— Aim of the exercise —
Repeat precisely the span of lines below that opens with the line containing "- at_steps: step" and closes with the line containing "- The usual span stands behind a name", both included.

===

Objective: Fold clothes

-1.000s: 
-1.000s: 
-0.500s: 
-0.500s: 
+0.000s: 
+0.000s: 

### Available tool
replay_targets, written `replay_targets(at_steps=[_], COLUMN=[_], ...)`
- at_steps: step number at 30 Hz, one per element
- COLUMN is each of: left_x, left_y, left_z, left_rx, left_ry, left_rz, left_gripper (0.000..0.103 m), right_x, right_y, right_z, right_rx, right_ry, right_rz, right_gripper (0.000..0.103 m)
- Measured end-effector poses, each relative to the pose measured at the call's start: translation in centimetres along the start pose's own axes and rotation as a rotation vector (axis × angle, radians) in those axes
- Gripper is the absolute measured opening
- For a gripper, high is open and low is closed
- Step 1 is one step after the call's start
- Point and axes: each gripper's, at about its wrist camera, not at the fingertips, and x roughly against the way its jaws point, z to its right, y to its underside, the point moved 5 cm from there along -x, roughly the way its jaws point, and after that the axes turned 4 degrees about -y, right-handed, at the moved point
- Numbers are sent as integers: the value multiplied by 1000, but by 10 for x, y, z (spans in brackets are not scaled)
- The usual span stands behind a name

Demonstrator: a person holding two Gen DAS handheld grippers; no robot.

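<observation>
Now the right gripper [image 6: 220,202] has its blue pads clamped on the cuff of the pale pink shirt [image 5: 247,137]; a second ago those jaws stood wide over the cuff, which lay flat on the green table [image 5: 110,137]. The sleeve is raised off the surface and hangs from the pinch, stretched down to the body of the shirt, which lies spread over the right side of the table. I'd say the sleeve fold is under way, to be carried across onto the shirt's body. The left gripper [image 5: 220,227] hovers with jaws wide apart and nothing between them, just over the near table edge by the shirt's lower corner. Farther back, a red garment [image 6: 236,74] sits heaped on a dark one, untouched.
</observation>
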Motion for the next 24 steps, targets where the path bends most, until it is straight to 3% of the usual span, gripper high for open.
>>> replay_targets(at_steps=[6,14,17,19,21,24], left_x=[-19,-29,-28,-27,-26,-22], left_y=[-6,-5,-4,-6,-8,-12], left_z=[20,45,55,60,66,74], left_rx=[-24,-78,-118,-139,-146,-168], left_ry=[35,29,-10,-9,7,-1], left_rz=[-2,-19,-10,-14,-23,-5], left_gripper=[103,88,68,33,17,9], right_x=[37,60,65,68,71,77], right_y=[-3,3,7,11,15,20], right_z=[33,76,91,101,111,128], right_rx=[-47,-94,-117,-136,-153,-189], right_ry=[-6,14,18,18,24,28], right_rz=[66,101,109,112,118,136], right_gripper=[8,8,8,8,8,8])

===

— Answer space —
- at_steps: step number at 30 Hz, one per element
- COLUMN is each of: left_x, left_y, left_z, left_rx, left_ry, left_rz, left_gripper (0.000..0.103 m), right_x, right_y, right_z, right_rx, right_ry, right_rz, right_gripper (0.000..0.103 m)
- Measured end-effector poses, each relative to the pose measured at the call's start: translation in centimetres along the start pose's own axes and rotation as a rotation vector (axis × angle, radians) in those axes
- Gripper is the absolute measured opening
- For a gripper, high is open and low is closed
- Step 1 is one step after the call's start
- Point and axes: each gripper's, at about its wrist camera, not at the fingertips, and x roughly against the way its jaws point, z to its right, y to its underside, the point moved 5 cm from there along -x, roughly the way its jaws point, and after that the axes turned 4 degrees about -y, right-handed, at the moved point
- Numbers are sent as integers: the value multiplied by 1000, but by 10 for x, y, z (spans in brackets are not scaled)
- The usual span stands behind a name

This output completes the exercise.